During his first days with us, Daniel remained introverted and soft-spoken. He often sought solitude. This was a different side of Daniel than the one I saw the day I had met him. Back then there was urgency in his communication with me; a burning desire to share that must arise in those who are facing their imminent mortality, perhaps similar to the impulse that had prompted Grandpa to share with me his shamanic past.
The Daniel who had come home was obscure and mysterious. Maybe his withdrawal was Daniel’s attempt to find himself again? Despite the still cold temperatures, each morning and evening he’d go outside to be in nature, politely declining Mom’s proposals to join him. But the more I watched him, the more I had the growing sense that rather than abate, something within him was mounting, some invisible force gaining momentum, and he was protecting it from the outside world.

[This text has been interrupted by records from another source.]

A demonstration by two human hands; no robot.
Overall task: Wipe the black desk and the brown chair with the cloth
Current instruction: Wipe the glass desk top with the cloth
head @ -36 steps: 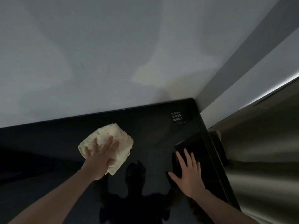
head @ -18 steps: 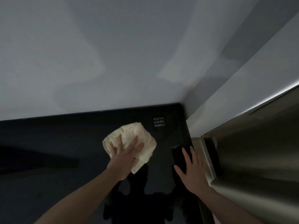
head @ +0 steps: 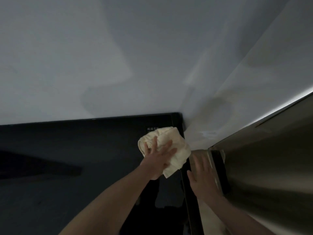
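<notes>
The glossy black desk (head: 88,150) fills the lower left and ends in a far right corner against the wall. A crumpled cream cloth (head: 176,146) lies on that corner and partly covers a small white-lettered label. My left hand (head: 159,160) presses flat on the cloth with the fingers spread. My right hand (head: 202,177) is open, fingers apart, just past the desk's right edge and over the gap beside a metal surface. It holds nothing. The brown chair is not in view.
A pale grey wall (head: 118,56) rises behind the desk and meets a side wall (head: 237,99) at the corner. A brushed metal panel (head: 271,167) stands close on the right, with a dark strip (head: 218,167) along its near edge.
My left hand has slid the cloth rightward across the desk into the far right corner, onto the label. My right hand has moved off the desk top to its right edge.
</notes>
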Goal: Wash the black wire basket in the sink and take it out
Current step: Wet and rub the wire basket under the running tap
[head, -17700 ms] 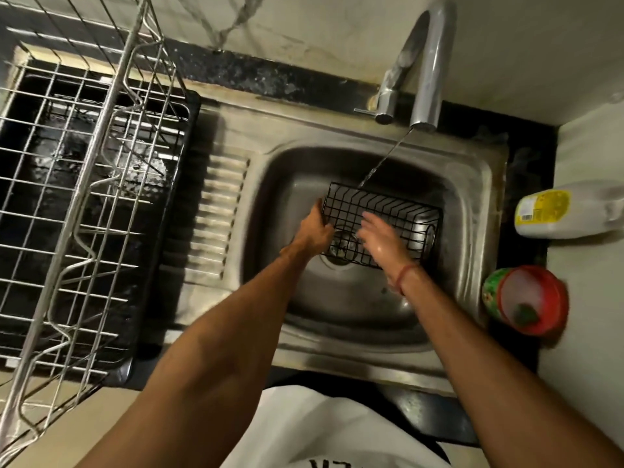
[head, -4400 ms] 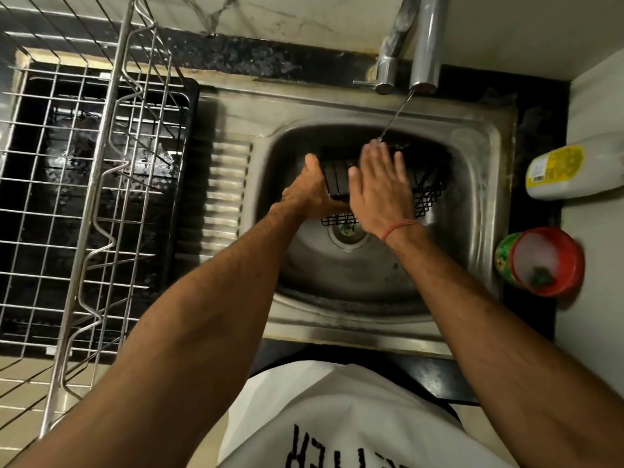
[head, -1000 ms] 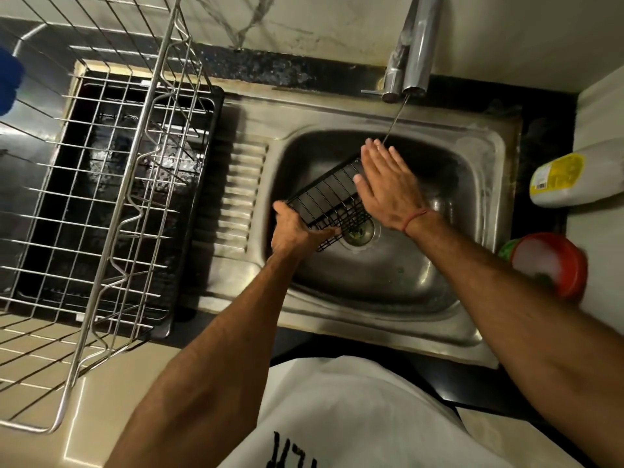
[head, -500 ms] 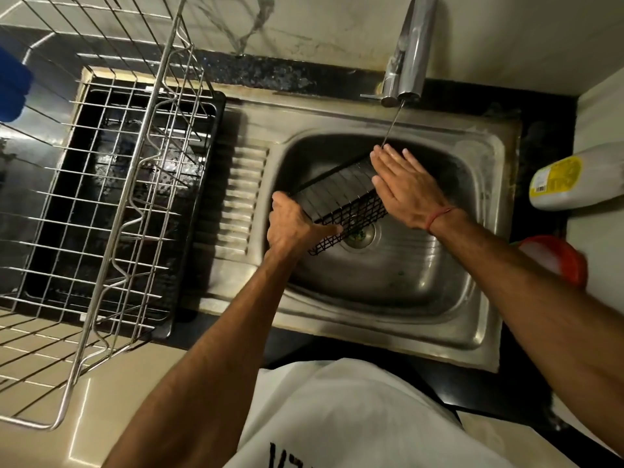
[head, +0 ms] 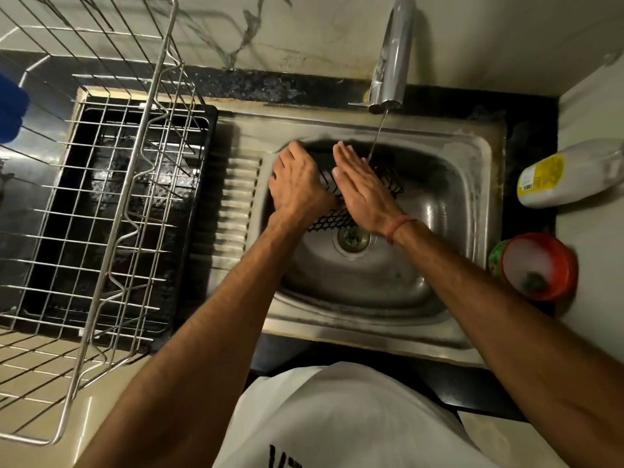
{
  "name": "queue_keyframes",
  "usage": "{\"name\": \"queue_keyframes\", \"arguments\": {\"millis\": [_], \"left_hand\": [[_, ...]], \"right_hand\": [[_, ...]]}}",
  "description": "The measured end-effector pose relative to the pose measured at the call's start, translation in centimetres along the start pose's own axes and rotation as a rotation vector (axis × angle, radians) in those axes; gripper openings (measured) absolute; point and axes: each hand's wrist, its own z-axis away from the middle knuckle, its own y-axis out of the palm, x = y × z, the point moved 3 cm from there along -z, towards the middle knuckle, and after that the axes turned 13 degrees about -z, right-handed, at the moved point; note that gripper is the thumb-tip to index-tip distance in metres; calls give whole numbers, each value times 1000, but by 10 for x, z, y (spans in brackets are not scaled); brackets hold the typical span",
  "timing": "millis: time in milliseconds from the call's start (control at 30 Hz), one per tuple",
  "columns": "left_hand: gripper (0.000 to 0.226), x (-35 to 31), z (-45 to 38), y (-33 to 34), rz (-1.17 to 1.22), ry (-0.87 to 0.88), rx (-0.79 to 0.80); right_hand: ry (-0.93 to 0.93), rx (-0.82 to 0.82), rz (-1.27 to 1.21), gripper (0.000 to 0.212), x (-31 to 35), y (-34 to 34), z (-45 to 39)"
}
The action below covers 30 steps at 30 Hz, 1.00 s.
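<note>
The black wire basket [head: 341,220] sits inside the steel sink [head: 472,204], toward the back-left of the bowl and just above the drain [head: 353,235], most of its mesh hidden under the two hands. The left hand [head: 300,184] grips the basket's left side, its fingers [head: 295,153] curled over the edge near the sink's back wall. The right hand [head: 363,190] lies flat on top of the mesh, its fingers [head: 344,160] straight and pressed together — nothing is pinched in it. A thin stream of water [head: 377,136] falls from the tap [head: 391,62] and lands just beside the right fingertips, on the basket's far part. A red thread [head: 400,228] circles the right wrist. To the left of the sink a silver dish rack [head: 111,184] stands over a black tray [head: 202,211]. On the counter [head: 594,265] to the right lie a white bottle with a yellow label [head: 567,177], on its side, and a red-rimmed tub [head: 537,265] nearer the person — the two are apart from each other and from the sink bowl.
</note>
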Motion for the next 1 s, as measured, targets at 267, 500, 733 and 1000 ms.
{"name": "queue_keyframes", "arguments": {"millis": [267, 500, 733, 1000], "left_hand": [[88, -31, -11, -16, -103, 142, -90], [90, -60, -18, -14, -209, 259, -91], [117, -57, -12, 1, -293, 421, -97], [128, -14, -3, 1, -245, 264, -111]], "right_hand": [[100, -114, -414, 61, 2, -14, -8], [172, -209, -617, 49, -6, -29, -10], [225, -284, -679, 43, -8, -22, -19], [251, -372, -592, 42, -22, -24, -21]]}}
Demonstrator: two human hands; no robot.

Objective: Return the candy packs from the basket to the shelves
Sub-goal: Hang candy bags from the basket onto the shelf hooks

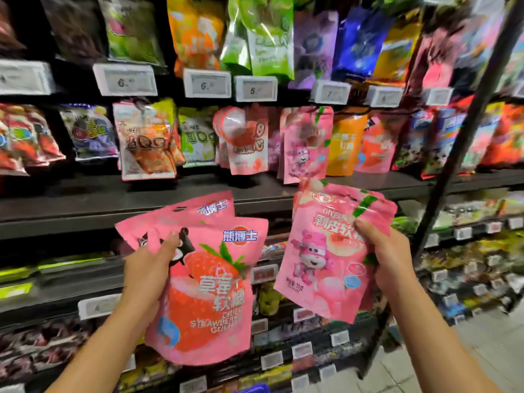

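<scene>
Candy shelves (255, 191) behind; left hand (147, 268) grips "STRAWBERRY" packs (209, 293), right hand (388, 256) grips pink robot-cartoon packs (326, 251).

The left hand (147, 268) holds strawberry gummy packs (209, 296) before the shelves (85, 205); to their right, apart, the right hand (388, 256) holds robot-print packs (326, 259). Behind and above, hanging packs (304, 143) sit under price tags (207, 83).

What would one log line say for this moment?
left hand: holds strawberry gummy packs | right hand: holds pink robot packs | matching robot packs hang above
</scene>
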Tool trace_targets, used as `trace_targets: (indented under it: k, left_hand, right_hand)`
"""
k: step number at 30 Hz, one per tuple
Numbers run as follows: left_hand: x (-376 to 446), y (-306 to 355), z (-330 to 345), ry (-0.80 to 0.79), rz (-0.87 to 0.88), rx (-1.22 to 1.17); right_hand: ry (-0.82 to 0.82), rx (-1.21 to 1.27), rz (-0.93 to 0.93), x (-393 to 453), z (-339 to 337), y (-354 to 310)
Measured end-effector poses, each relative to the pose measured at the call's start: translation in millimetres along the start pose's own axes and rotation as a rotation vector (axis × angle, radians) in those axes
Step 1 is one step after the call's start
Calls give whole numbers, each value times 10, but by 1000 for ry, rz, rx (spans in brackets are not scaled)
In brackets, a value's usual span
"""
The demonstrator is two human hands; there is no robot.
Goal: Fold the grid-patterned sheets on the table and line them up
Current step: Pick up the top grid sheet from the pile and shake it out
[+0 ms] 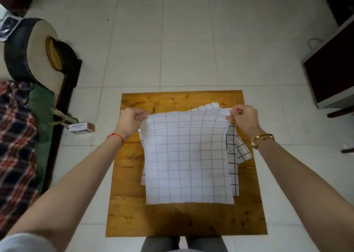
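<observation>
A white sheet with a faint grey grid [187, 155] hangs above the wooden table [130, 209], held up by its two far corners. My left hand [130, 121] pinches the far left corner. My right hand [245, 119] pinches the far right corner. The sheet's near edge reaches down toward the table's front half. Beneath it lie more grid sheets with black lines [232, 152], showing at the right and at the far edge; most of that pile is hidden by the lifted sheet.
The small square table stands on a pale tiled floor [191, 40]. A sofa with a plaid blanket [17, 146] runs along the left. A small white box [81, 127] lies on the floor by the sofa. Dark furniture [333, 73] stands at the right.
</observation>
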State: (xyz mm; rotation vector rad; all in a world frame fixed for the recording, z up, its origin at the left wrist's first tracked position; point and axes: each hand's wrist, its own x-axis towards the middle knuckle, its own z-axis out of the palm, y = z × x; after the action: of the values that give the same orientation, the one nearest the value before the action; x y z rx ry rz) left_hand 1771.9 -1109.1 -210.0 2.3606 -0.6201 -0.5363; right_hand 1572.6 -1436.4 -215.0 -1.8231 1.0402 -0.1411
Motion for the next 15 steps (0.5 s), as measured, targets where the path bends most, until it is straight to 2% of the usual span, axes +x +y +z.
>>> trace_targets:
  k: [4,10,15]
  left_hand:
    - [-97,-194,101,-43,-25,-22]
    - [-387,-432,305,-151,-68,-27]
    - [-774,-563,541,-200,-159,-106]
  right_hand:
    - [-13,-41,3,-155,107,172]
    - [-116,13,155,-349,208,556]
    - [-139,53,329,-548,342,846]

Much like Daniel did at home, I became more introverted at school. Alienated from most people, my social world had become a desert. Ben seemed to have vanished from the face of the Earth, Art had moved away north again, and Rock was, well, I didn’t know where Rock was. After everything I had gone through with Uri and Daniel, casual conversations didn’t excite me. Still, part of me craved company and variety. So when one day a classmate invited me to Kal’s party, I made sure to get all the details.